We have a Pylint configuration file so that you,
too, can use the linter to check code quality. To do this, make sure pylint
is installed (if it is in a virtual environment, make sure the environment is
activated) and then:
pylint kur
Please make sure all linting issues are addressed before submitting a pull request.
We do not lint our tests
directory, because they break lots of rules due to
the magic of pytest
(e.g., through fixtures and conftest.py
files).
Bugs should be reported as issues on GitHub.

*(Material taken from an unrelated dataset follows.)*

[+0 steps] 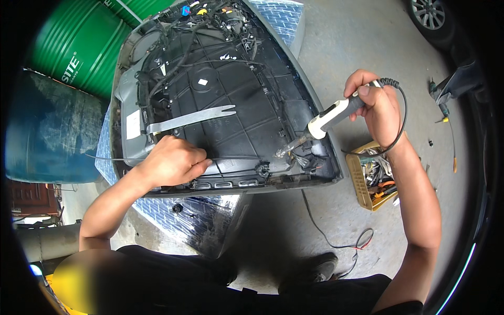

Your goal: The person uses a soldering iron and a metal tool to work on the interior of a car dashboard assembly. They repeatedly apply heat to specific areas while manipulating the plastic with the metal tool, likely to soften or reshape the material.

Please provide this information to help us get things fixed!
If you encountered a bug using the Python API:
- Please actually think about the problem yourself a little, and tell us what you've tried to do to avoid the problem.
- Please describe what you expected the code to do.
- Please provide a minimal working example (the smallest program that reproduces your error) in Python.
- Please include debug-level output:
kur -vv ...
If you encountered a bug using the specification file and command-line API:
- Please provide a minimum working example in YAML.
- Please provide the command-line invocation(s) used.
- Please tell us what you expected to happen.
- Please include debug-level output:
kur -vv ...
In both cases, if you bug needs a data source to reproduce, you should:
- Check if the example data suppliers can be used to recreate your problem. This is definitely the most convenient way to check your problem, since we don't need to download and understand your data.
- If the examples don't cut it, see if you can include an example Numpy array that produces the problem, either hard-coded or via some little Python snippet that creates the array (e.g., with
numpy.random
).- As a very last resort, you can try submitting small datasets (with as few elements in them as possible to reproduce the problem). But doing this will very likely deter us from addressing your issue, because it is more frustrating having to deal with dataset problems than actual Kur problems.